Input material Block Start

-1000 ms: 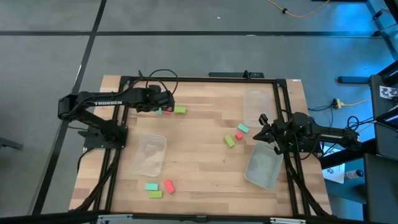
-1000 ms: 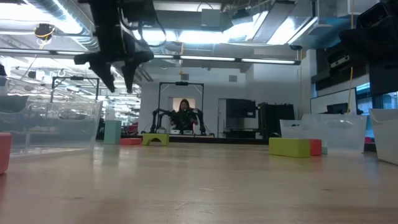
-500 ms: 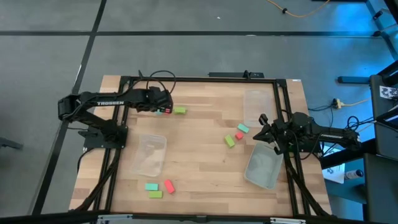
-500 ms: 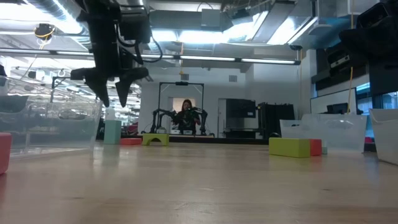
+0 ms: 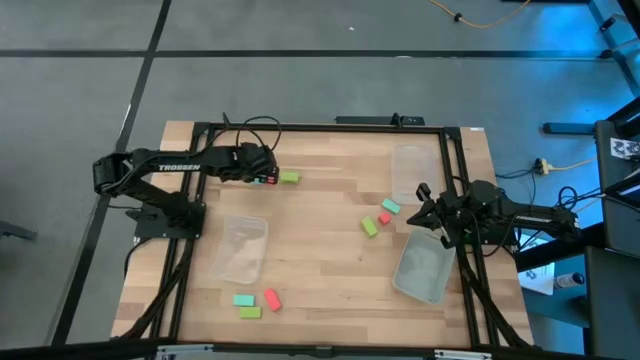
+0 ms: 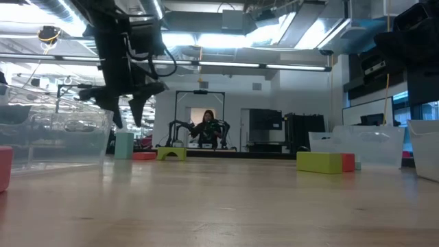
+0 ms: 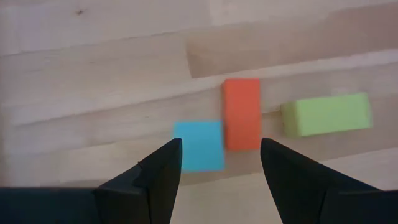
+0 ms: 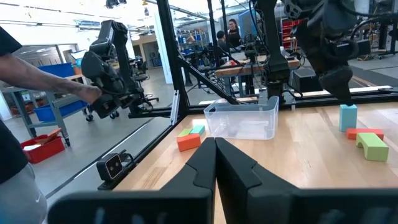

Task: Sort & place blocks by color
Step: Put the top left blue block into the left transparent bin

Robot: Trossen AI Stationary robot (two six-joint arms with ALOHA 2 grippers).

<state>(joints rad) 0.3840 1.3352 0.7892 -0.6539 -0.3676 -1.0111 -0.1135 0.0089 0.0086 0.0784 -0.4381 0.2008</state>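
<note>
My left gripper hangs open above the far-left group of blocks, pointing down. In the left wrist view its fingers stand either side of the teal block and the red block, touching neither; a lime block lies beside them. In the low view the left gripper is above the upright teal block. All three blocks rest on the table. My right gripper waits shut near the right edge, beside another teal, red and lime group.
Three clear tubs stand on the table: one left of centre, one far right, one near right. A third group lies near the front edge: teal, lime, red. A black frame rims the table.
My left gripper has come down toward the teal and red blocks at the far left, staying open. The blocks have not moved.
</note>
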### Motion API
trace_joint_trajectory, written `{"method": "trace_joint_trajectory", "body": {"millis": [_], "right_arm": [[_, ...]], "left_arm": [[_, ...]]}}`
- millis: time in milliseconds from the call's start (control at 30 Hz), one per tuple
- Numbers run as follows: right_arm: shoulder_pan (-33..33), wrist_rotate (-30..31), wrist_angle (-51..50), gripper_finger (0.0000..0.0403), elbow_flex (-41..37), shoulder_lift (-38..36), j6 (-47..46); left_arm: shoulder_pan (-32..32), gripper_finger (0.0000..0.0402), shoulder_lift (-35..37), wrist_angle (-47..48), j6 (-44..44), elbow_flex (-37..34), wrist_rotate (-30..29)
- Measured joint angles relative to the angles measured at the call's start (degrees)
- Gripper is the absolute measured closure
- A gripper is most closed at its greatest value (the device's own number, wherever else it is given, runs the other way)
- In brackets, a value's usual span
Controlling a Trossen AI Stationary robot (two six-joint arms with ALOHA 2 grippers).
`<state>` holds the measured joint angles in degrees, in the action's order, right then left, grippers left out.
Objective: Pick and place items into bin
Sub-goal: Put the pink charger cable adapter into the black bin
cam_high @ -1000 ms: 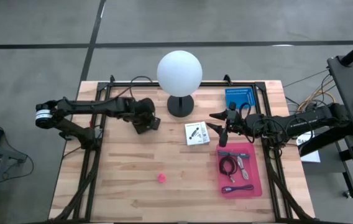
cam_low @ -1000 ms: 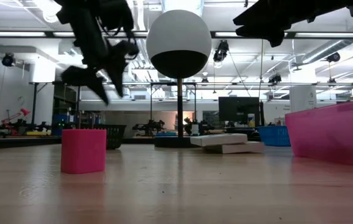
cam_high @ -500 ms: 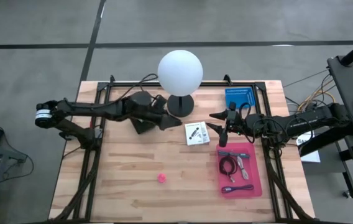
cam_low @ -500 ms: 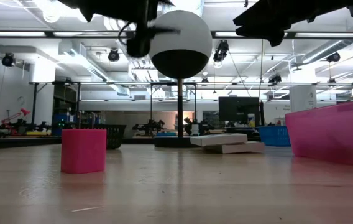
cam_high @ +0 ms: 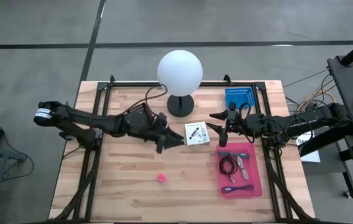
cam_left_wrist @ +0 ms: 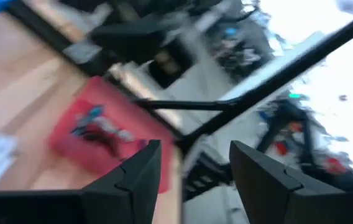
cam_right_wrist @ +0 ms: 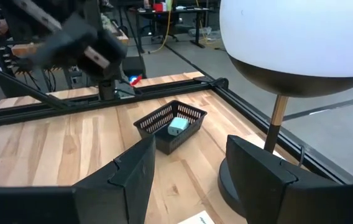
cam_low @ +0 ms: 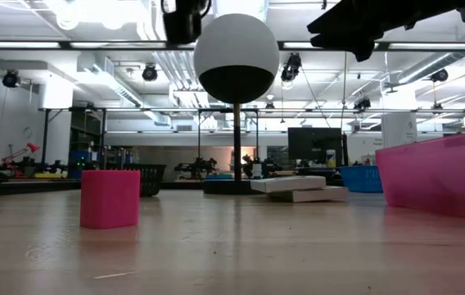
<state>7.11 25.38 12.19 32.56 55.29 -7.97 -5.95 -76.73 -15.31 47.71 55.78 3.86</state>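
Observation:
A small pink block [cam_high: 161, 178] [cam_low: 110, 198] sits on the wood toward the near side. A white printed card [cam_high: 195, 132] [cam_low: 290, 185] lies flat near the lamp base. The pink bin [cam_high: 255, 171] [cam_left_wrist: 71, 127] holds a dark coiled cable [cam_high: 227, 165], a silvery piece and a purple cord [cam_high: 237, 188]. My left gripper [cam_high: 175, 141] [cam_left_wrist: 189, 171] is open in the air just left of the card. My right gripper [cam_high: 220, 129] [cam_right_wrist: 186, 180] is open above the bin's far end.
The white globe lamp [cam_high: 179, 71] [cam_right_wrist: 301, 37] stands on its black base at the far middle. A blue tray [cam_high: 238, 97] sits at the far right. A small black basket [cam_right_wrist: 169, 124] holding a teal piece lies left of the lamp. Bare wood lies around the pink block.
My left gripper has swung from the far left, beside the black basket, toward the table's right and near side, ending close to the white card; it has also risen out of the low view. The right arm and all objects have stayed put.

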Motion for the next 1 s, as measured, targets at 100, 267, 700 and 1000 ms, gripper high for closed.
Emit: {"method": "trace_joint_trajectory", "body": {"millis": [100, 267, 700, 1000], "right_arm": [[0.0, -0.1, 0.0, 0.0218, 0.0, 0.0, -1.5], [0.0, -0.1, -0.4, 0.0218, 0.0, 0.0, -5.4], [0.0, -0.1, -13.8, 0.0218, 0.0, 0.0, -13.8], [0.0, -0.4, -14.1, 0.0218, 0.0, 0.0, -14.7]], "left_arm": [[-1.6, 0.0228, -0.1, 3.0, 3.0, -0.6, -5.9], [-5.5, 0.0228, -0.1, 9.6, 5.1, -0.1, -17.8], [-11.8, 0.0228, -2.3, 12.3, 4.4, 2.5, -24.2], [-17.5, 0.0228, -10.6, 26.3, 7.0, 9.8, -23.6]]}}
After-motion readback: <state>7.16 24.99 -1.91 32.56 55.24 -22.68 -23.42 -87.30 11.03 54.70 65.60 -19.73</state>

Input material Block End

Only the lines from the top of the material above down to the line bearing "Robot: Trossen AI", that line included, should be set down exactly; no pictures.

-1000 ms: 
-1000 ms: 
-500 ms: 
-500 ms: 
+0 ms: 
+0 ms: 
+0 ms: 
+0 ms: 

Task: Sort & place blocks by color
Step: Put the top left blue block into the left transparent bin

Robot: Trossen AI Stationary robot (two six-joint arms with ALOHA 2 grippers).

Now the answer is complete.